Links are cached in memory during a single render. The cache is not persistent across renders. Each render starts fresh, but within that render, each unique URL is checked only once.

Can I generate an HTML report instead of text?

Currently, linkrot outputs plain text reports. To generate HTML, you could:

  1. Save results with output-file
  2. Post-process the text file to HTML

Can I customize the report format?

The report format is defined in the code. To customize it, you would need to modify the build_report() function in linkrot.lua.

How do I integrate linkrot with GitHub Actions?

Example GitHub Actions workflow:

name: Check Links
on: [push, pull_request]
jobs:
  check-links:
    runs-on: ubuntu-latest
    steps:
      - uses: actions/checkout@v2
      - uses: quarto-dev/quarto-actions/setup@v2
      - run: quarto add --no-prompt linkrot
      - run: quarto render document.qmd

Set fail-on-error: true in your document to fail the workflow on broken links.

Can I use environment variables for configuration?

Not directly, but you can use Quarto’s profile system:

Create _quarto-ci.yml:

filters:
  - linkrot
extensions:
  linkrot:
    fail-on-error: true

Then: quarto render --profile ci

Troubleshooting

The extension isn’t checking my links.

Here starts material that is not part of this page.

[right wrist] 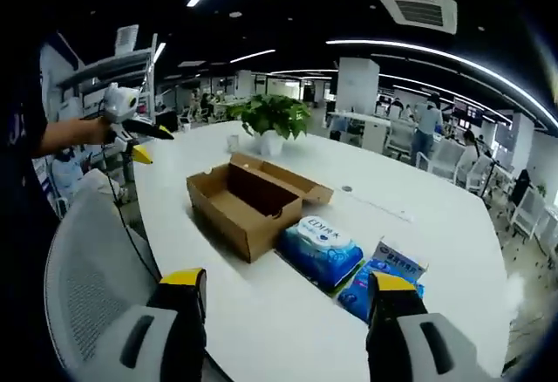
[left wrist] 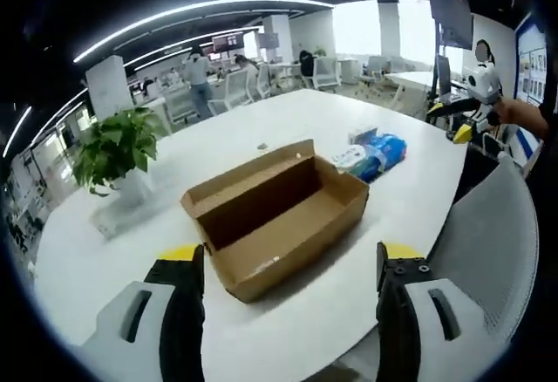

What should I do?

First, ensure that:

  1. The linkrot extension is properly installed in your _extensions/linkrot/ directory
  2. You’ve added filters: [linkrot] to your document’s YAML front matter
  3. Your document contains external HTTP/HTTPS links (not just internal anchors)
  4. curl is installed and accessible: run curl --version
  5. You have an active internet connection

Enable debug mode to see what’s happening:

extensions:
  linkrot:
    debug: true

I get “curl is not recognized” on Windows

This means curl isn’t in your PATH. Solutions:

  1. Windows 10 1803+ / Windows 11: curl should be built-in. Restart your terminal.
  2. Older Windows: Install curl from curl.se/windows
  3. Add curl to your system PATH
  4. Or use Git Bash which includes curl

How do I debug pattern matching for skip-patterns?

Enable debug mode to see which patterns are matching:

extensions:
  linkrot:
    debug: true
    skip-patterns:
      - "example\\.com"

Debug output will show: [linkrot] Skipping URL (matches pattern 'example\.com'): https://example.com

Remember to escape dots: example\\.com not example.com

Can I see the actual curl commands being executed?

Yes! Enable debug mode:

extensions:
  linkrot:
    debug: true

Debug output includes the full curl command, e.g.:

[linkrot] Executing command: curl -s -o /dev/null -w "%{http_code}" ...

The extension is very slow

This can happen with many links or slow sites. Solutions:

Enable caching (default):

extensions:
  linkrot:
    cache-results: true

Skip slow domains:

extensions:
  linkrot:
    skip-patterns:
      - "slow-site\\.com"

Reduce timeout:

extensions:
  linkrot:
    timeout: 5

Check fewer links: Consider running link checks less frequently in development.